What’s the Big Deal About AWS Security Best Practices?
One of the real differences between cloud providers like AWS and more traditional hosting services is that AWS uses a “pay as you go” model for its services. So, instead of coughing up $40 at the beginning of every month for your webserver, AWS will bill you at the end of the month for services you use during the billing period. Essentially, AWS is providing you with a certain amount of credit, payable at the end of the month. That nice, because the project that you deploy to AWS at the beginning of the month could conceivably pay for itself by the end of the month. You could, very much in theory, start a small online business with no money down. How much credit does AWS provide you? The billing cap for a new account on AWS is $100K. That’s a lot of credit to hand out on the strength of the one credit card number you supplied to create the account.

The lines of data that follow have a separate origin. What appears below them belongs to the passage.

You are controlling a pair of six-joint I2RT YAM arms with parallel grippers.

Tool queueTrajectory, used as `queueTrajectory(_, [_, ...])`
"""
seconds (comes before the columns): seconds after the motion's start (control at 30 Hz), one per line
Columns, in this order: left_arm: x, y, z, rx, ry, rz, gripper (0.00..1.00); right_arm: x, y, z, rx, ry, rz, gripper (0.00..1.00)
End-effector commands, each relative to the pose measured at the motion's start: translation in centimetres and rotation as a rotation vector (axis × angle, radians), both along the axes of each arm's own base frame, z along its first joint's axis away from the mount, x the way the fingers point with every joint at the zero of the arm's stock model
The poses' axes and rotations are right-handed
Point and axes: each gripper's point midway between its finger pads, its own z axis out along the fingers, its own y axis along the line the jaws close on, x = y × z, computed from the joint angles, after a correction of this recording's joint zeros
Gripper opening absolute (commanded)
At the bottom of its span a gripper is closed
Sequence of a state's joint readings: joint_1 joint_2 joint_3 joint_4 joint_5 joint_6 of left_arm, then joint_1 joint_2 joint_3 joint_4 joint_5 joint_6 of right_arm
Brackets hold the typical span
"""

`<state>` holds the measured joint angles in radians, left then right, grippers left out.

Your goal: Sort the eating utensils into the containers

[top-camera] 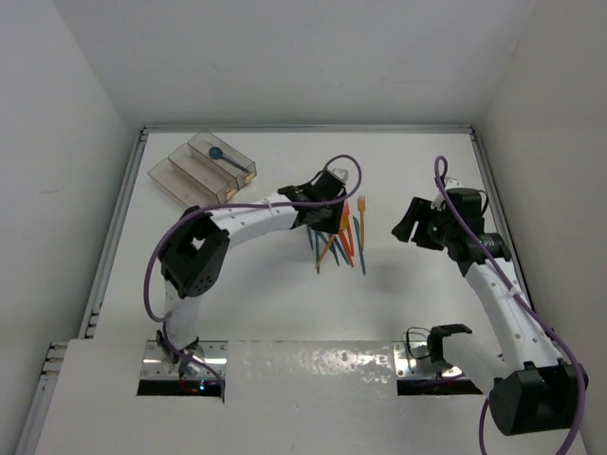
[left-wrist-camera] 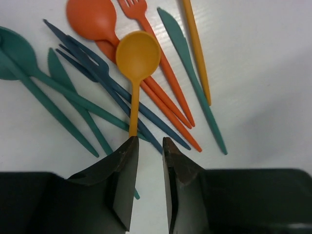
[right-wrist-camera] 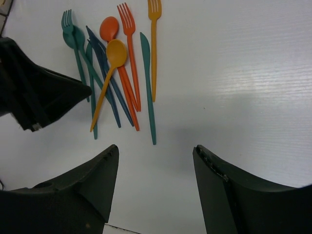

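Hovering low over the heap of utensils [top-camera: 340,242] near the middle of the counter [top-camera: 256,303], the left claw [left-wrist-camera: 148,141] has its jaws drawn to a narrow slot with only bare counter showing between them. It grasps nothing that can be seen. The yellow spoon [left-wrist-camera: 138,53] looks to be its target, yet the end of that handle meets the tip of the left finger [left-wrist-camera: 127,161] rather than sitting in the slot.

That offset is the main risk. If the jaws shut as they stand, they may pinch air, or the finger may press the handle down and flick the spoon sideways. The spoon also lies across a dark blue fork [left-wrist-camera: 92,63] and close beside orange pieces, so a deeper bite could lift two items together or scatter the heap. Gripped at the very end, the thin handle may swivel under the weight of the bowl.

The right claw [right-wrist-camera: 156,148] hangs released and empty just beside the same heap, so the two arms could knock together if both reach in.

The clear tray [top-camera: 166,175] sits well apart at the far left corner, with a blue spoon [top-camera: 228,158] in one outer compartment. A loose hold might drop the spoon on the way there.
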<state>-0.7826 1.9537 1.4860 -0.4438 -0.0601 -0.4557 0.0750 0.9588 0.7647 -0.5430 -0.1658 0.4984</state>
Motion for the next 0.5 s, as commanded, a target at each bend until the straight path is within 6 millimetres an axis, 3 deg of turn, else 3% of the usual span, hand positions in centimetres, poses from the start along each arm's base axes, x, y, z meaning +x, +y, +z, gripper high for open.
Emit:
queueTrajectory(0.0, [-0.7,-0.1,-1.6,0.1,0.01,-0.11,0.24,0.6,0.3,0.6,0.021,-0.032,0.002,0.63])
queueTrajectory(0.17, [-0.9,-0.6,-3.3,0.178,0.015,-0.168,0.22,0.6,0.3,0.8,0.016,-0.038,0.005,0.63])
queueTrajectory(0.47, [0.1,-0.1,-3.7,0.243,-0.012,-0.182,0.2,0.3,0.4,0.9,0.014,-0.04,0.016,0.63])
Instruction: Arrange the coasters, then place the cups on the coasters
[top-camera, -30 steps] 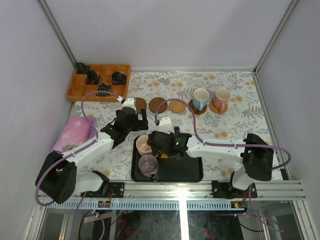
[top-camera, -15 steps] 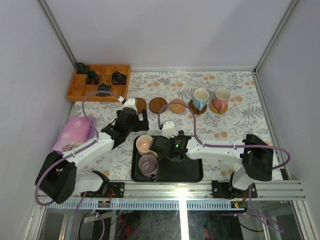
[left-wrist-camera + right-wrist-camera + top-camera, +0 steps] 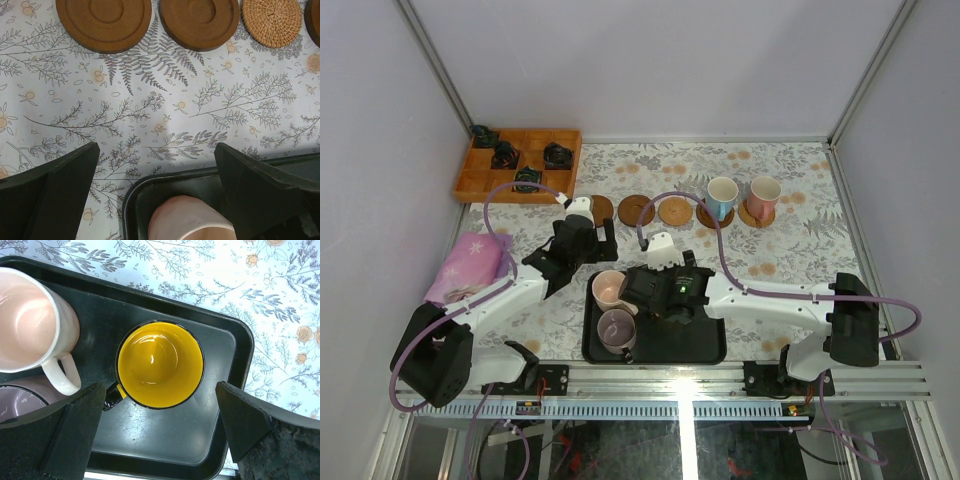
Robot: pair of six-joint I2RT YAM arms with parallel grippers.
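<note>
Three cups stand upright inside the black tray.

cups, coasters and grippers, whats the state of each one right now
yellow cup: upright, empty, in the tray
pale pink cup: upright, in the tray
mauve cup: upright, in the tray
blue-handled cup: upright on a coaster
right-end cup: upright on a coaster
three other coasters: bare
left gripper: open, empty
right gripper: open, above the yellow cup
</note>
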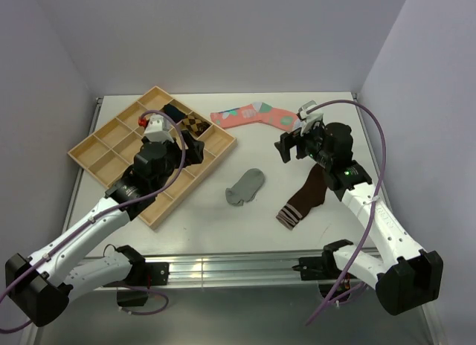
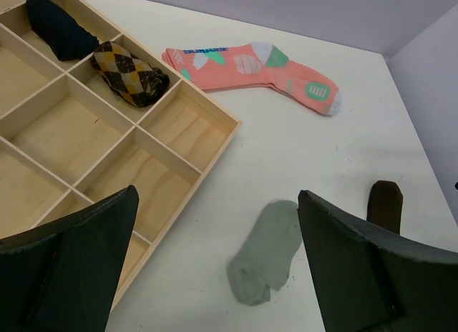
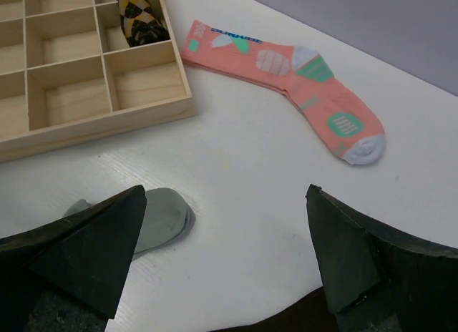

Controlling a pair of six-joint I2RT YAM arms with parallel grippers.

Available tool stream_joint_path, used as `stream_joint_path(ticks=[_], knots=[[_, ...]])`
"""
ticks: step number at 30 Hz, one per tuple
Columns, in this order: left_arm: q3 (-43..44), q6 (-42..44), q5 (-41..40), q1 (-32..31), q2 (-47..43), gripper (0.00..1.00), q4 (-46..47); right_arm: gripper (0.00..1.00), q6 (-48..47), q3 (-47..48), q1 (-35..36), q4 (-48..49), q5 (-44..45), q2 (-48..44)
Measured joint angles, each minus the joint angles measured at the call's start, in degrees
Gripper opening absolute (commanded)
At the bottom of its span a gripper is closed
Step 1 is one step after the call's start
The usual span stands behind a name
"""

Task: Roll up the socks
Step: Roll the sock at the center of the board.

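Note:
The short grey sock (image 1: 245, 187) lies crumpled flat near the table's middle, also seen in the left wrist view (image 2: 268, 253) and the right wrist view (image 3: 161, 221). To its right lies the dark brown sock (image 1: 303, 200) with its white-striped cuff toward the front; only its tip (image 2: 385, 203) shows in the left wrist view. My left gripper (image 1: 190, 148) hovers open over the tray's right corner, left of the grey sock (image 2: 218, 196). My right gripper (image 1: 297, 143) hangs open above the brown sock's far end (image 3: 226, 192). Neither holds anything.
A coral patterned sock (image 1: 256, 117) lies flat at the back. The wooden compartment tray (image 1: 100, 144) sits at the left, holding a rolled dark sock (image 2: 61, 28), a rolled argyle sock (image 2: 129, 73) and a red-and-white bundle (image 1: 152, 122). Walls close three sides.

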Motion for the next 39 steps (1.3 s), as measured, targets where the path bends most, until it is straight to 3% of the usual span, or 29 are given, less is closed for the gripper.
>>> stream_joint_path(ticks=[9,17,23,32,39], knots=[[0.02,-0.20,-0.13,0.00,-0.28,0.99,-0.44,0.99,-1.42,0.04,0.00,-0.31,1.31,0.70],[1.79,-1.14,-1.99,0.00,0.20,1.00,-4.17,0.84,-4.76,5.18,1.73,-5.70,2.10,8.55],[3.13,-3.21,-4.22,0.00,-1.27,1.00,-6.71,0.77,-6.23,7.34,11.67,-9.77,2.80,14.03],[3.15,-5.79,-6.16,0.02,-7.26,1.00,-9.44,0.56,-5.14,7.21,26.51,-12.85,5.77,23.23],[3.48,-6.25,-6.49,0.02,-9.09,0.99,-11.69,0.48,-4.98,7.21,32.74,-14.03,8.63,30.45]])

And this is where IAM and AWS Security Best Practices come into play. Supposing that you were a bit lax in your set up of your AWS account. And supposing that some ne’er do well got access to your root credentials and proceeded to set up crypto mining rigs in every one of the 24 AWS regions. How would you know? Well, you would know by setting up Billing Alerts, but that’s a subject for another rant. Unless you did that you really wouldn’t know. When it came time to pay the bill and you realized that the ne’er do wells had managed to spend the best part of $100K of your credit on their mining rigs, and then taken their ill gotten crypto coin and disappeared into the night, and it turned out that you had not followed AWS best practices for securing your account, how forgiving do you think AWS will be? Not very. Not very at all. Which is why it’s critical that you secure your AWS account and understand the AWS Shared Responsibility Model . The Shared Responsibility Model outlines, in detail, what you the customer are responsible for, and what AWS is responsible for. You ignore this at your peril because in general AWS will not absorb the costs of your neglect. At the very least you should follow AWS best practices so that if your account gets hacked you have a reasonable chance of getting AWS billing to work with you on resolving the incident. Without that you have not much chance at all.
Now that you’re suitably frightened, here is what you need to do:
Everything they tell you . |
When you create an AWS account, go to Identity Access Management (IAM) and you’ll see they give you a little table with checkboxes of things to do like:
- Setting up Multifactor Authorization (MFA) for the root account
- Setting up an IAM user with AdminAccess privileges that you use for day to day work
- Setting up MFA for all IAM accounts
- Never using the root account except for user administration
- Set up a Budget in the Billing section of the AWS Console
- Set up Cloudwatch Billing Alerts to notify you the moment your bill goes outside normal parameters
Just go through the list until you have all green checks instead of orange ones, set up a Budget and Cloudwatch Billing Alerts and you should be fine.
Don’t give your password out to anyone. If they need access create a new IAM user with only the privileges they need.
Read the AWS Shared Responsibility Model linked above and understand your responsibilities.
AWS is a great tool for businesses but you have to understand that you’re playing in a bigger sandbox than you are at the more traditional hosting services. If you mess up you can mess up very badly.